Shpitser Ilya, Evans Robin J, Richardson Thomas S
Department of Computer Science, Johns Hopkins University,
Department of Statistics, University of Oxford,
Uncertain Artif Intell. 2018 Aug;2018.
The conditional independence structure induced on the observed marginal distribution by a hidden variable directed acyclic graph (DAG) may be represented by a graphical model represented by mixed graphs called maximal ancestral graphs (MAGs). This model has a number of desirable properties, in particular the set of Gaussian distributions can be parameterized by viewing the graph as a path diagram. Models represented by MAGs have been used for causal discovery [22], and identification theory for causal effects [28]. In addition to ordinary conditional independence constraints, hidden variable DAGs also induce generalized independence constraints. These constraints form the nested Markov property [20]. We first show that acyclic linear SEMs obey this property. Further we show that a natural parameterization for all Gaussian distributions obeying the nested Markov property arises from a generalization of maximal ancestral graphs that we call maximal arid graphs (MArG). We show that every nested Markov model can be associated with a MArG; viewed as a path diagram this MArG parametrizes the Gaussian nested Markov model. This leads directly to methods for ML fitting and computing BIC scores for Gaussian nested models.

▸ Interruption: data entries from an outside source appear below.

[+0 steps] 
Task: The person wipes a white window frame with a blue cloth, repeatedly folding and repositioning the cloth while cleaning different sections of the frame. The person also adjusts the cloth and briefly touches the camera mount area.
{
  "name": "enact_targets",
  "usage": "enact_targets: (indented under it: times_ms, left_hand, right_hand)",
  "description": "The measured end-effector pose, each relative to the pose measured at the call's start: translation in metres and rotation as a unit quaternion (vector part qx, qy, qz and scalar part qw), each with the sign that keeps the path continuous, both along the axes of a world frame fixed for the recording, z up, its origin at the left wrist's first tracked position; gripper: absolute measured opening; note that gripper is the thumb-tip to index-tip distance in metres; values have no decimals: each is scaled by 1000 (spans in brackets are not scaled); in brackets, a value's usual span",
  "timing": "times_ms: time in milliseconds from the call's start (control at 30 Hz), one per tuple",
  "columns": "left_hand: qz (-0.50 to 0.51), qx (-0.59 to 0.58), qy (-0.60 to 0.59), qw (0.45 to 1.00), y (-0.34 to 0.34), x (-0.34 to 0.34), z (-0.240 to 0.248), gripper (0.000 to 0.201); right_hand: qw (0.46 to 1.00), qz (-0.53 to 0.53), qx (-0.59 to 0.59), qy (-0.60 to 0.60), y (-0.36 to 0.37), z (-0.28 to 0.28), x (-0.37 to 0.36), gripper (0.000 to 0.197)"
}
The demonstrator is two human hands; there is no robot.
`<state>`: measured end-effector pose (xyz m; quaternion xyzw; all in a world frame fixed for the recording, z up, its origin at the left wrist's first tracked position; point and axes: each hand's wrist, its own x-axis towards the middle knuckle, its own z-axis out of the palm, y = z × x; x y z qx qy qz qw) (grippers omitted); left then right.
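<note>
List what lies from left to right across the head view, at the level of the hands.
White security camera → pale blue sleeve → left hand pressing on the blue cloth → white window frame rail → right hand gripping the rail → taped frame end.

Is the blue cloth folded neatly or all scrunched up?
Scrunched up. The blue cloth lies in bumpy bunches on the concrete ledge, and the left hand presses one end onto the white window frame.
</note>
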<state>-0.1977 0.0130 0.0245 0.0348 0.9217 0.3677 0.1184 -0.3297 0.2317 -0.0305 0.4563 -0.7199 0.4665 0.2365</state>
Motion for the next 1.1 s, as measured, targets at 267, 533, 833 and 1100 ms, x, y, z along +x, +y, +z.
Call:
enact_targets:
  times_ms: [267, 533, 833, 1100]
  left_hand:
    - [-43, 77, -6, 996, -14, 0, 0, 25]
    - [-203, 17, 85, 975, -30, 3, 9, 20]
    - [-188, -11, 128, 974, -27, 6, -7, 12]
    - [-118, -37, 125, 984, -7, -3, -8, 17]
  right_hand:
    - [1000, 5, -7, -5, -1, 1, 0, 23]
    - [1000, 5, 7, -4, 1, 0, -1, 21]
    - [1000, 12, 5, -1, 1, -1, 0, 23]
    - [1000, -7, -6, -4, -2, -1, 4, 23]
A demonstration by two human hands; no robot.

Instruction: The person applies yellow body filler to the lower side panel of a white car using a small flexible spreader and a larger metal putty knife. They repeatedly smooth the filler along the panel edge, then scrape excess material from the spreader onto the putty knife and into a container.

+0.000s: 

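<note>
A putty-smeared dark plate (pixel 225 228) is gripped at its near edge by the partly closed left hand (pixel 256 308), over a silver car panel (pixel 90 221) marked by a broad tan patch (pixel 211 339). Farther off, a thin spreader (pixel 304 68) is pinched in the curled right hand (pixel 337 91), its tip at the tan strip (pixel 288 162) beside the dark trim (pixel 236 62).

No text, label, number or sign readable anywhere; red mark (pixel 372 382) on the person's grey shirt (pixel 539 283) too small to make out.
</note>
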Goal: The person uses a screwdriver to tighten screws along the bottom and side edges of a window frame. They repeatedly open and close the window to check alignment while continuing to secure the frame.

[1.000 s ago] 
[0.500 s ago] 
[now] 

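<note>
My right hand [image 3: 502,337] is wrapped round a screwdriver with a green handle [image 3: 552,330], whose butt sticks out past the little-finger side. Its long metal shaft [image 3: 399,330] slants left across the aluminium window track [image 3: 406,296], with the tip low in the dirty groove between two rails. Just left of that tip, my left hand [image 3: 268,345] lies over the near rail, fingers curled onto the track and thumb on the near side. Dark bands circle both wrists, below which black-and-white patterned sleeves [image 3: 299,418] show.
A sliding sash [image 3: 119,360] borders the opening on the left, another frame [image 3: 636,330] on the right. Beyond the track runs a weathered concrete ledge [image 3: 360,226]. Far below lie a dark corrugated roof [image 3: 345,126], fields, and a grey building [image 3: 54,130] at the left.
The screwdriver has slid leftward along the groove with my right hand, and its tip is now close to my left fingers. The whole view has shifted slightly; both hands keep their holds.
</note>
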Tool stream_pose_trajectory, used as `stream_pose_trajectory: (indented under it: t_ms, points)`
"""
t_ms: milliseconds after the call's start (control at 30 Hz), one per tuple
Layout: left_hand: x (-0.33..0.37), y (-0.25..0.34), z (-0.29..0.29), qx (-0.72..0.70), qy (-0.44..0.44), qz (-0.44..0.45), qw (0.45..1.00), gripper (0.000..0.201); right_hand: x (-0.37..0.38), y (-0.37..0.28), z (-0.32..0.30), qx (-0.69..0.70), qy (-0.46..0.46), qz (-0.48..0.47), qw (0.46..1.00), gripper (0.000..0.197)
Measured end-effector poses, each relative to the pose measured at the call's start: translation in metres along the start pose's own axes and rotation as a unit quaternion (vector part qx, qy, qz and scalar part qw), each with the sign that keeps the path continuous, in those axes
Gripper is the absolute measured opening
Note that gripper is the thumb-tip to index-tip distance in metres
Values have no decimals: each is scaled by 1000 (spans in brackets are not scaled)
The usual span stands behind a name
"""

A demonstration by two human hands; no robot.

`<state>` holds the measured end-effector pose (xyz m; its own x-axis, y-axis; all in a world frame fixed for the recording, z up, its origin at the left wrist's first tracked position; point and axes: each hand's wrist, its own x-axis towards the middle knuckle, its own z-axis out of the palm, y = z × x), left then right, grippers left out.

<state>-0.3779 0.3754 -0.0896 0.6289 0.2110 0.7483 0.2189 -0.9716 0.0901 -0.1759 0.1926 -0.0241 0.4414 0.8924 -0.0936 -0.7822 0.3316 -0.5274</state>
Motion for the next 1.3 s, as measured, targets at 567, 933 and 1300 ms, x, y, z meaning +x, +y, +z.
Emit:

由隐藏变量有向无环图(DAG)在观测边际分布上诱导出的条件独立结构,可以由一种称为最大祖先图(MAG)的混合图所表示的图形模型来表示。该模型具有许多理想的性质,特别是通过将图视为路径图,可以对高斯分布集进行参数化。由MAG表示的模型已被用于因果发现[22]以及因果效应的识别理论[28]。除了普通的条件独立约束外,隐藏变量DAG还会诱导出广义独立约束。这些约束构成了嵌套马尔可夫性质[20]。我们首先表明无环线性结构方程模型服从该性质。进一步地,我们表明,对于所有服从嵌套马尔可夫性质的高斯分布,一种自然的参数化源于我们称为最大干旱图(MArG)的最大祖先图的推广。我们表明每个嵌套马尔可夫模型都可以与一个MArG相关联;将其视为路径图时,这个MArG为高斯嵌套马尔可夫模型进行参数化。这直接引出了用于高斯嵌套模型的最大似然拟合和计算贝叶斯信息准则(BIC)分数的方法。